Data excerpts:
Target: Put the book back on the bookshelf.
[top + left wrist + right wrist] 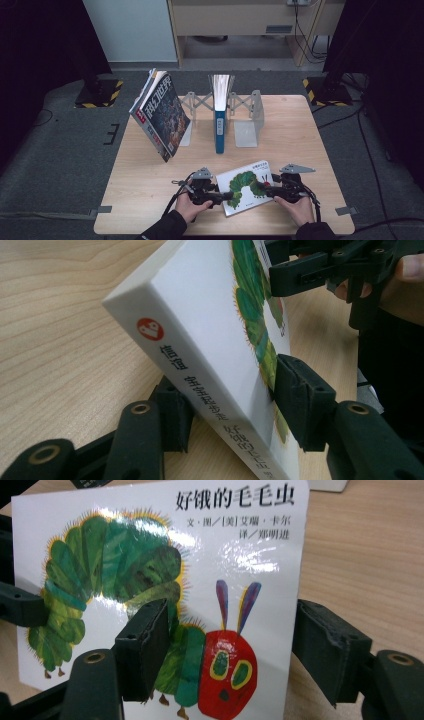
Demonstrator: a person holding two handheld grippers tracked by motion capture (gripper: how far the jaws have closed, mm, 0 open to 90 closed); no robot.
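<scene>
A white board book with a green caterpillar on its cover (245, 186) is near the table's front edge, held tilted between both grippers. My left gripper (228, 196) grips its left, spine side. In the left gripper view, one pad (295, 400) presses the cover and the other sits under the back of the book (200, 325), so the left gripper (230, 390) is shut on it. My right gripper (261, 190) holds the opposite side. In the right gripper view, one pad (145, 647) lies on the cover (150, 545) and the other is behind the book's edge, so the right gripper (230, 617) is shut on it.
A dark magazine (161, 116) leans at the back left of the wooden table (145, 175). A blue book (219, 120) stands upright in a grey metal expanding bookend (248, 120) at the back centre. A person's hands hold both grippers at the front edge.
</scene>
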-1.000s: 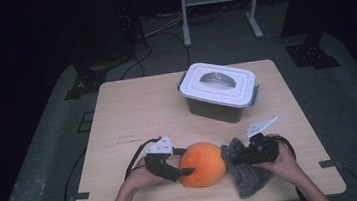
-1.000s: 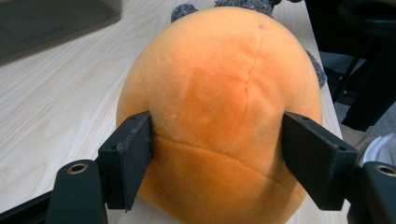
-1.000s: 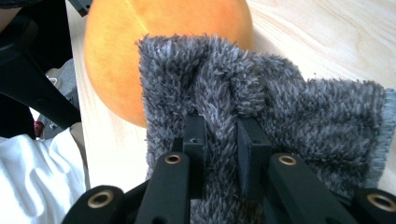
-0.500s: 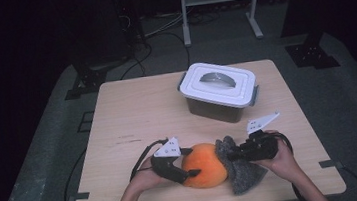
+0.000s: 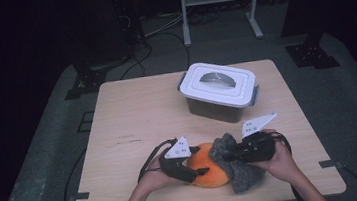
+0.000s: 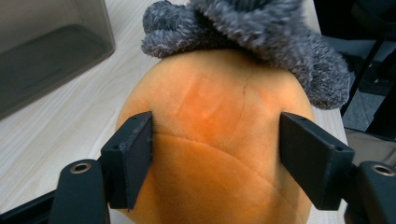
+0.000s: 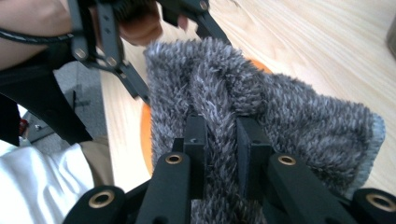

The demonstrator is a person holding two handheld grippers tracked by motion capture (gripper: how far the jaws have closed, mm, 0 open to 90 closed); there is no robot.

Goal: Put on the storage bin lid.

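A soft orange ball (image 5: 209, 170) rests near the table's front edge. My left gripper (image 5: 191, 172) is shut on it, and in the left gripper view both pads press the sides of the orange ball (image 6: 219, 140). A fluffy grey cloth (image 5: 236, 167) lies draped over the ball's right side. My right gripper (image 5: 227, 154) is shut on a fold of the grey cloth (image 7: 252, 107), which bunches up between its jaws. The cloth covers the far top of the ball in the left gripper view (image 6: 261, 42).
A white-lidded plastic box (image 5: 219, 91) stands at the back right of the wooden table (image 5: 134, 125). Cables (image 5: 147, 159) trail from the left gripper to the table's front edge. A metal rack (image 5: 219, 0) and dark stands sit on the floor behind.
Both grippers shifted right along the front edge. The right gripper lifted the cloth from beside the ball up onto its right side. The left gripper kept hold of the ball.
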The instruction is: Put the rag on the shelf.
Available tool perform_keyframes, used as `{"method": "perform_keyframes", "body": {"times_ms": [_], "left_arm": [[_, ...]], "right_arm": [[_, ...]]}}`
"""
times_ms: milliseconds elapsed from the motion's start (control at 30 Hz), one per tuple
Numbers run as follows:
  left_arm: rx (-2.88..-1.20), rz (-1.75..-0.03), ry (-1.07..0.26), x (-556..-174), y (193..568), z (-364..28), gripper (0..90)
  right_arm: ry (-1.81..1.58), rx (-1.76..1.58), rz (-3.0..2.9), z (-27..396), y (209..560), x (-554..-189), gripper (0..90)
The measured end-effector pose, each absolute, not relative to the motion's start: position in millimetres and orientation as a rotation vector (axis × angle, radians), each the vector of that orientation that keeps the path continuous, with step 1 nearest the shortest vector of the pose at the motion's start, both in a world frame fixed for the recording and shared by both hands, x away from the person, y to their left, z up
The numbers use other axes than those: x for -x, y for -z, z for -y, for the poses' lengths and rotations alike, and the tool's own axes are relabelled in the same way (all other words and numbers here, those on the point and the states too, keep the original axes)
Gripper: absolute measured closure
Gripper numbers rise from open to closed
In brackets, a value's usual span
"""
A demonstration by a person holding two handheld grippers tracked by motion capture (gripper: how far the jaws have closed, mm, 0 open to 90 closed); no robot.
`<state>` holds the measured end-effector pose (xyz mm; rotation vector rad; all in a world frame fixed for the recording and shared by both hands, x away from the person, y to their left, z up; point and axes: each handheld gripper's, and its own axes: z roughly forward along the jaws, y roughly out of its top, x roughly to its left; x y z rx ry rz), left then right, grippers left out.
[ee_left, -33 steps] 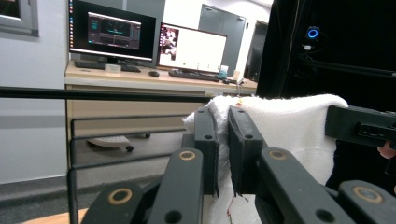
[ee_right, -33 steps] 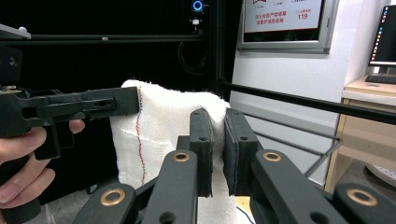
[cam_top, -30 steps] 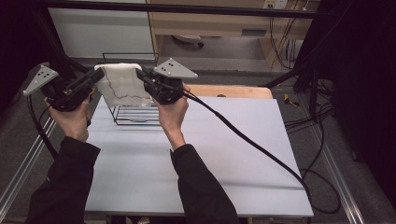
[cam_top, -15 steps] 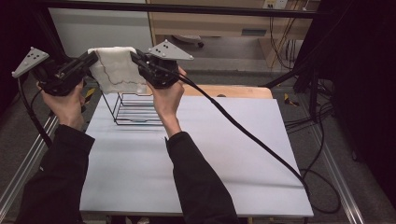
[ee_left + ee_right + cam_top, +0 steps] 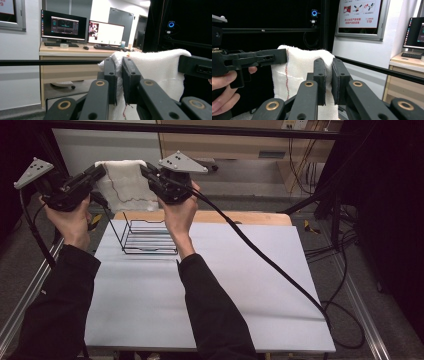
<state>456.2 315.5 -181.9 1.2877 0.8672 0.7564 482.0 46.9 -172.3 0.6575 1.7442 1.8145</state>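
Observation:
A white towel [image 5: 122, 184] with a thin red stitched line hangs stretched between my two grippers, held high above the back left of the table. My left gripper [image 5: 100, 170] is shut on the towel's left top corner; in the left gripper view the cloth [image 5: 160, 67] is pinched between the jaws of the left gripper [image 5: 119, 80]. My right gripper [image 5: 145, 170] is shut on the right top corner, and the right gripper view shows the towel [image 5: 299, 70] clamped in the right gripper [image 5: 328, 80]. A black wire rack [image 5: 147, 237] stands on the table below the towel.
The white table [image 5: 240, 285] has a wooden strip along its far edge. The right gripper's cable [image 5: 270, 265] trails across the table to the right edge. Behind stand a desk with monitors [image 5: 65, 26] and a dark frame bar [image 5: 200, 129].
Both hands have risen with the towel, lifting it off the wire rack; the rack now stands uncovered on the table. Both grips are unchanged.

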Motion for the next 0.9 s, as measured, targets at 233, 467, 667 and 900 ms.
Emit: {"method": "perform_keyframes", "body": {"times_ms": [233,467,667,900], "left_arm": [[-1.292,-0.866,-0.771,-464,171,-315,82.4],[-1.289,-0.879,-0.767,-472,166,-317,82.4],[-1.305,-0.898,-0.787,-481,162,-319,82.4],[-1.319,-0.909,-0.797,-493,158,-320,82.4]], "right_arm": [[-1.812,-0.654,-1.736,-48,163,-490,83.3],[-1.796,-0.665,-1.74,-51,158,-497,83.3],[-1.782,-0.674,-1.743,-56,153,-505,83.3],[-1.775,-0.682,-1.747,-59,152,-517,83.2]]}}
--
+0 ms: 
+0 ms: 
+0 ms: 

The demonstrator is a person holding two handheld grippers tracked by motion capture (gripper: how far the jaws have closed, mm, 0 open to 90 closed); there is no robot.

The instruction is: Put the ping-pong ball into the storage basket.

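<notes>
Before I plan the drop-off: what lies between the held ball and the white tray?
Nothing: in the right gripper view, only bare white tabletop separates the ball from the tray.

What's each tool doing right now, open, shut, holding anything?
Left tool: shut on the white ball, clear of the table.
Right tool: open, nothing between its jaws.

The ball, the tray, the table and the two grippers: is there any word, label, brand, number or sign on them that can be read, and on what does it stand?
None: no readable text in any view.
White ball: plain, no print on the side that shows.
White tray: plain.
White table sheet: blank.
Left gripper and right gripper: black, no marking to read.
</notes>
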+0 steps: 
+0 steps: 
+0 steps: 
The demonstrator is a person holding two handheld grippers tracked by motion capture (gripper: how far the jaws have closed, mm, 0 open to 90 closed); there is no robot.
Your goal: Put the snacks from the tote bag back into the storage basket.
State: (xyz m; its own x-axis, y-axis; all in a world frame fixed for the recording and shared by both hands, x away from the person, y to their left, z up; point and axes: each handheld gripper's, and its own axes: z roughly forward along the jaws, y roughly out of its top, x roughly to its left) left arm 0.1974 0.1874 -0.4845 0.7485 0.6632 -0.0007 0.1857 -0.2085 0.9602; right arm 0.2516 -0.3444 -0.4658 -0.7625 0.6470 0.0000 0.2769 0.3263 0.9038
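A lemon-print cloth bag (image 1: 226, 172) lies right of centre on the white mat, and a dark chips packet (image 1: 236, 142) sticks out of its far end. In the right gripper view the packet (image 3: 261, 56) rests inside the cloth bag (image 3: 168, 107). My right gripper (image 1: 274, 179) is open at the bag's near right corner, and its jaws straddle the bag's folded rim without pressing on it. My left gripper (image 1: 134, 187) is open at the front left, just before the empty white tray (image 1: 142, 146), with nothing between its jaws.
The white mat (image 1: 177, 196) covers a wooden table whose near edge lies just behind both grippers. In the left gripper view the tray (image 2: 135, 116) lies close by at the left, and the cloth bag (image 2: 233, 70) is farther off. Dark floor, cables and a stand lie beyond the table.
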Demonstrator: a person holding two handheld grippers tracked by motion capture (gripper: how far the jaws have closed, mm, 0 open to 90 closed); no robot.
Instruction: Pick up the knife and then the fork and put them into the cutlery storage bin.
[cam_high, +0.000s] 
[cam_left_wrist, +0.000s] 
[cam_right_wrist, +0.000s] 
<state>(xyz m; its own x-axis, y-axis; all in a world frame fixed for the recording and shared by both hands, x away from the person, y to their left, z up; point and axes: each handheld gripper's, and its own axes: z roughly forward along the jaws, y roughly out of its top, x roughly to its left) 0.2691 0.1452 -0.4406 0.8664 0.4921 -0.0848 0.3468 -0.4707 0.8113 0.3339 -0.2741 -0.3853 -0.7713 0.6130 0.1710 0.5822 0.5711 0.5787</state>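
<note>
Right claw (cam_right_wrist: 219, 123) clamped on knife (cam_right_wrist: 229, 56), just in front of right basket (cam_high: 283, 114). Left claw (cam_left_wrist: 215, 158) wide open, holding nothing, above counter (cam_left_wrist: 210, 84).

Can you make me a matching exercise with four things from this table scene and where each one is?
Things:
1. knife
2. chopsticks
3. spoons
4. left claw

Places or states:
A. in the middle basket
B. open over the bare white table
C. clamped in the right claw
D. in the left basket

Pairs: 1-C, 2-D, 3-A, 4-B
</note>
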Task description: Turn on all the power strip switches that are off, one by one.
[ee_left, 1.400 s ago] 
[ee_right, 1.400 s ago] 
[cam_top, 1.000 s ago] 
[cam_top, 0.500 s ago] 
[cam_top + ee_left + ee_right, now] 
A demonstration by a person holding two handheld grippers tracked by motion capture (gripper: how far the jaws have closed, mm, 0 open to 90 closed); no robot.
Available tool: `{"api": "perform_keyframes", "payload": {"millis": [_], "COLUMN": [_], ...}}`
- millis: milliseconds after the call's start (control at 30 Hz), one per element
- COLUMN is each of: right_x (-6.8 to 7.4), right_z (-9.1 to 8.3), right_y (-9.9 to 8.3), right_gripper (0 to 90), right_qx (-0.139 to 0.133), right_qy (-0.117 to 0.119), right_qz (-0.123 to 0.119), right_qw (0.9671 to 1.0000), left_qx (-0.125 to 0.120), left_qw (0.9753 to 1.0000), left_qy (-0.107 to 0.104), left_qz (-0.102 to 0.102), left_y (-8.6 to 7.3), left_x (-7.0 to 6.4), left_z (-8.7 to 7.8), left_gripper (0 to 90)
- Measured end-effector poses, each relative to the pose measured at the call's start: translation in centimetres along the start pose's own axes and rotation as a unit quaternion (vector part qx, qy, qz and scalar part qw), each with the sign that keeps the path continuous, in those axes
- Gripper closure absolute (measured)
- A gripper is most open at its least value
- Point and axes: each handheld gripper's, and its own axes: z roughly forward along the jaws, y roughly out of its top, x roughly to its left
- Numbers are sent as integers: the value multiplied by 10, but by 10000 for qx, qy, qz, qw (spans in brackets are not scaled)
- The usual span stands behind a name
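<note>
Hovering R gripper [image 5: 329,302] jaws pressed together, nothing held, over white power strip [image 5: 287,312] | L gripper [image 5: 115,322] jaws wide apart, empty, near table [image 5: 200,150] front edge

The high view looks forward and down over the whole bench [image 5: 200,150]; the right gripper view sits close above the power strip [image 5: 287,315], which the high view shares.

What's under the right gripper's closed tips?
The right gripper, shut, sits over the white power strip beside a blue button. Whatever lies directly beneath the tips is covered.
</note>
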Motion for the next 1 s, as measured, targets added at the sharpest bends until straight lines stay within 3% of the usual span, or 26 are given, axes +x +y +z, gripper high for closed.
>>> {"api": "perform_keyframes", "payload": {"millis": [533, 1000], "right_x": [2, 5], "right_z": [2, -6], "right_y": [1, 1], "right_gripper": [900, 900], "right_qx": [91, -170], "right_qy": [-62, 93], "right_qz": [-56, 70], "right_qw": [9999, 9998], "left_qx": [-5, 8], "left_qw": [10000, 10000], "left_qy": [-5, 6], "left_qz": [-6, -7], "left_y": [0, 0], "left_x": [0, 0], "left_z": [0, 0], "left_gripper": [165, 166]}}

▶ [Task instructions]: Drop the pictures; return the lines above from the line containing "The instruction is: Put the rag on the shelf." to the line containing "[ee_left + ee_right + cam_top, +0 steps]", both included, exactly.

▶ [Solution]:
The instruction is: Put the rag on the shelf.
Available tool perform_keyframes, used as `{"method": "perform_keyframes", "body": {"times_ms": [_], "left_arm": [[_, ...]], "right_arm": [[_, ...]]}}`
"""
times_ms: milliseconds elapsed from the motion's start (control at 30 Hz), one per tuple
Numbers run as follows:
  left_arm: rx (-2.88..-1.20), rz (-1.75..-0.03), ry (-1.07..0.26), x (-556..-174), y (193..568), z (-364..28), gripper (0..90)
  right_arm: ry (-1.81..1.58), rx (-1.76..1.58), rz (-3.0..2.9), z (-27..396), y (209..560), x (-554..-189), gripper (0..90)
The measured end-effector pose, each absolute, not relative to the motion's start: position in millimetres and orientation as a rotation vector (axis × angle, radians), each the vector of that orientation that keeps the path continuous, with step 1 nearest the shortest vector of the pose at the motion's start, both in a world frame fixed for the recording and shared by both hands, x away from the person, y to their left, z up
The numbers use other axes than those: x for -x, y for -z, z for -y, for the poses' lengths and rotations alike, and the tool's own axes are relabelled in the same way (all other words and numbers here, those on the point and the states too, keep the original axes)
Gripper: absolute measured closure
Gripper numbers rise from open to closed
In brackets, a value's usual span
"""
A demonstration by a person holding two handheld grippers tracked by motion capture (gripper: how far the jaws have closed, mm, 0 open to 90 closed); no robot.
`<state>` holds the measured end-effector pose (xyz mm; rotation vector rad; all in a world frame fixed for the recording and shared by both hands, x away from the person, y to their left, z up; point and axes: each handheld gripper's, and its own axes: z roughly forward along the jaws, y roughly out of its top, x roughly to its left; x y z rx ry rz), left then right, grippers left out.
[ee_left, -33 steps] 
[ee_right, -33 steps] 
[cam_top, -30 steps] 
[cam_top, -15 steps] 
[ee_left + ee_right + cam_top, +0 steps] 

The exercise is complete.